We expected to find lower IMA levels in the anemia group after iron therapy but we found significantly higher values compared to other groups. Our hypothesis about the higher IMA values after iron therapy was that, iron is an oxidant element and oral iron supplementation may be associated with oxidative stress and may change the albumin molecule resulting higher IMA values. Roy et al. mentioned that, recent in vitro studies have demonstrated that generation of hydroxyl radicals (•OH) by the Fenton reaction was associated with a rapid rise of IMA concentration [13]. Also, the increase in the iron concentrations at the constant albumin concentration might yield increased free cobalt ions and consequently increased absorbance values [29]. Knutson et al. conclude that correction of iron deficiency with daily iron supplements results in increased lipid peroxidation in rats and these effects are mitigated by intermittent iron supplementation [30]. Perhaps, in our therapy group IMA might be lower in case of lower dosage administrations or intermittant iron supplementations. Tiwari et al. found that; oral iron supplementation with 100 mg/day as ferrous sulfate leads to oxidative imbalance in anemic women [31]. Also Kumar et al. [32] reviewed that oxidative stress worsened with anemia in most of the animal and human studies, status improved with iron in some animal and human studies, however majority of studies found it increased [33], [34], [35], [36], [37]. They concluded that there is a need of large, good quality trials assessing clinical outcomes of various iron supplementation strategies with respect to beneficial/adverse effects and oxidative stress status [38]. The exact mechanism of this still need to be elucidated. There are arguments about if the IMA can be a new marker or not in oxidative damage which is caused by elevated iron levels [39].

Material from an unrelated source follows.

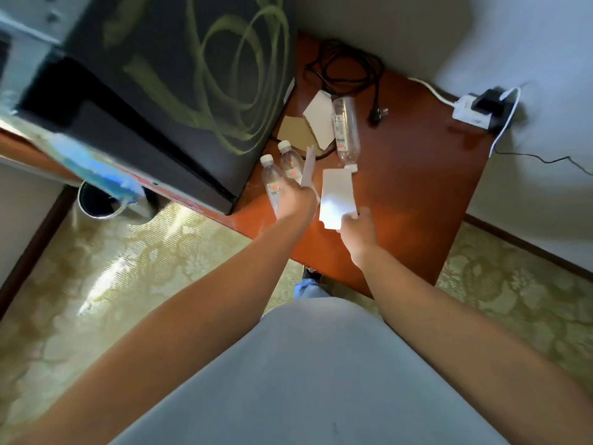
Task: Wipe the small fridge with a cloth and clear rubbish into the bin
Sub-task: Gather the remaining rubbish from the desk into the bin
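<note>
Head view: the right hand [357, 228] pinches the near edge of a white card [337, 195], whose long axis runs away from the hand toward the wall. The left hand [295, 200] holds a narrow strip of paper [308, 168] upright between its fingers; its fingertips are hidden, so the exact grip cannot be told. Two small bottles [282, 170] stand touching the far side of the left hand. Beyond both hands, a larger clear bottle [345, 130] lies on its side beside folded cardboard pieces [316, 123] on the red-brown table [417, 194].

The bin [99, 203] stands on the floor well to the left of the left hand, past the front corner of the small fridge [160, 91]. The left hand is the nearer one to it. Judgement: both held items must travel leftward, around the fridge corner, to reach the bin; the right hand has the longer path.
</note>
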A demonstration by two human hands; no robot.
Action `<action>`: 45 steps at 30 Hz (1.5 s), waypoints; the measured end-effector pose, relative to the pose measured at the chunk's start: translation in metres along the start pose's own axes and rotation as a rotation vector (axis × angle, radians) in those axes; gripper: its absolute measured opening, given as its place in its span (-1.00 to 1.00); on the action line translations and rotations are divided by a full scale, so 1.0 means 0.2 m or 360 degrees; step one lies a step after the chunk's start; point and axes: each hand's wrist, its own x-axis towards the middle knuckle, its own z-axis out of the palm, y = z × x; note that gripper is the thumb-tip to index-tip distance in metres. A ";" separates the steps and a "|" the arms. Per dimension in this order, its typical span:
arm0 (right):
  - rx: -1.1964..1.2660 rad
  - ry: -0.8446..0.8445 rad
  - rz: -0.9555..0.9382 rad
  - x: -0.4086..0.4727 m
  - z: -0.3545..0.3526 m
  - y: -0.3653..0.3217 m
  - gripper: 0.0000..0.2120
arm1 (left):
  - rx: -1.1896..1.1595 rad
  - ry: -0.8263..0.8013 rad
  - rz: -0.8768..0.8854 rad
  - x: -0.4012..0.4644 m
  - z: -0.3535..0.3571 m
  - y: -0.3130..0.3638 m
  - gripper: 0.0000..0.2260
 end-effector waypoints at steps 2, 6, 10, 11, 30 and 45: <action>0.0155 0.0002 0.0028 -0.10 0.06 0.02 -0.79 | 0.0098 -0.0010 0.0001 -0.05 -0.10 -0.10 -0.62; 0.0378 -0.0091 0.0089 -0.34 0.24 0.06 -0.68 | -0.0095 -0.0022 -0.0101 -0.15 -0.35 -0.33 -0.73; 0.0481 -0.0166 0.0024 -0.66 0.50 0.09 -0.66 | -0.0353 0.0006 -0.0090 -0.20 -0.65 -0.62 -0.81; 0.0552 -0.0180 0.0038 -0.72 0.55 0.09 -0.68 | -0.0392 0.0017 -0.0091 -0.21 -0.70 -0.66 -0.81; 0.0458 -0.0897 0.0227 -1.59 1.76 -0.17 -0.88 | -0.1428 0.0680 -0.0097 -0.26 -2.04 -1.55 -0.72; 0.0149 -0.0966 0.0270 -1.48 2.54 -0.67 -0.86 | -0.1502 0.0859 -0.0200 0.26 -2.61 -1.54 -0.76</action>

Also we found negative correlations between IMA and Hb, Htc in the anemia group. Şeker et al. found no significant difference between mild to severe anemia groups in patients with low Hb values due to blood loss [40]. In the study of Kurtulmuş et al. any relationship between iron levels and IMA could not determined [28]. But, Cichota et al. found significant correlations between IMA and Hb like us, in anemia patients associated to chronic kidney disease [17]. Awadallah et al. found that, iron-driven oxidative stresses in association with chronic anemia and hypoxia, are the most likely causes that lead to the modification of the N-terminus of serum albumin and thus the formation of increased levels of IMA in thalassemic patients [39]. So we thought that IMA can be demonstrative of the severity of anemia.

In summary, we have shown that IMA increase during anemia and this elevation could be associated with hypoxia and we saw that the levels of IMA were associated with the severity of anemia. For the possible oxidative stress resulting from oral iron supplementation various treatment strategies and antioxidant administration recommendations must be evaluated. To our knowledge, this is the first study investigating IMA in iron deficiency anemia patients before and after iron therapy. The limitation of this study is the small number of patients, therefore further studies are required to understand the mechanisms leading to increase of IMA in anemia.